The door opened, revealing Hugh.

‘Ah, good,’ he said. ‘You’re still up, Dandy. Well, I just wanted to say this: Donald is coming down at the end of this term – in a few short weeks, actually. He has no interest whatsoever in university, thank goodness since he has no aptitude for it either, and unless he comes home and takes over Benachally he’s only going to racket about and ruin us. Living at Benachally alone would be rather dull and so why not? I wouldn’t have ordered her off a menu with that size of an age difference, but you yourself said you like the girl and so . . . a word to the wise.
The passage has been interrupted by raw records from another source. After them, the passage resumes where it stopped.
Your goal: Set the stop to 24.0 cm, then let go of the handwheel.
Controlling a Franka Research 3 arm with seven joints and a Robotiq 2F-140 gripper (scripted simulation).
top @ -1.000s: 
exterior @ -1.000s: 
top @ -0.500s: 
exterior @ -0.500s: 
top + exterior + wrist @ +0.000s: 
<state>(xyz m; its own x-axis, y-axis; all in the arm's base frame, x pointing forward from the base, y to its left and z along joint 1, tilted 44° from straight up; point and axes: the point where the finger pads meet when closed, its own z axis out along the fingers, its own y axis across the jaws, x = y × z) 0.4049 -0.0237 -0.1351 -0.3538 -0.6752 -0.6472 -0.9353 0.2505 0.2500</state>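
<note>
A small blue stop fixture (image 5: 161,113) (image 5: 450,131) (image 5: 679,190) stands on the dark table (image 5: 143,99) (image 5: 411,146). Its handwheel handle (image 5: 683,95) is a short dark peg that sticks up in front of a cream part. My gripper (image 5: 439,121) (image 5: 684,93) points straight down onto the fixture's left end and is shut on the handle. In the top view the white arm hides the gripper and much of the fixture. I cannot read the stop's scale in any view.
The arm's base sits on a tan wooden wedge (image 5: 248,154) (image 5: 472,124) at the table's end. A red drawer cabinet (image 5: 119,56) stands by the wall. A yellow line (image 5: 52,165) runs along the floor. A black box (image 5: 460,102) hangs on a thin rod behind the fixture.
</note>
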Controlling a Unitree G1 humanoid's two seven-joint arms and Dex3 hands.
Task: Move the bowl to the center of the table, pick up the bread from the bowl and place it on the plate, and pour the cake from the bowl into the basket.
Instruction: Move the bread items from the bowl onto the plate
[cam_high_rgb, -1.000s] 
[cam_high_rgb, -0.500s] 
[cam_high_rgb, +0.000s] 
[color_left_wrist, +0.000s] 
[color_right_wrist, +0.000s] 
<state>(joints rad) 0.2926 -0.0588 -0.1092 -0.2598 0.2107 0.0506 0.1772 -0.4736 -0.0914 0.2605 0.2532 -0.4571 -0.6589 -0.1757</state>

Don’t let Osborne have it all his own way.’

I was speechless, and so said nothing.

‘Different if it were Teddy,’ Hugh said, ‘but Donald has had a ribbon in his pocket since he was ten.’

‘They don’t carry ribbons in their pockets any more, Hugh,’ I said. ‘Even you didn’t carry rib—’

‘Just a figure of speech,’ said Hugh. ‘Don’t quibble. He has had a caravan of village girls following him around since he was old enough to wink at them and if we don’t get him married off in short order I can quite imagine that someday it will be a caravan of village fathers, with shotguns. Which would you rather?’

Grant was rolling stockings in a kind of paroxysm of embarrassment of which Hugh was sublimely unaware.

‘He is too young,’ I said. ‘And she is too old. If you’re worried about shotguns’ – I glanced at Grant but Hugh did not so much as follow my eyes – ‘then threaten him with your own. Oh, how I wish he would just join the army and get rid of his high jinks with his brother officers where he can do no harm.’

‘He’s not joining the army,’ said Hugh, rather shortly. ‘Not now. Not soon and I fervently hope not ever.’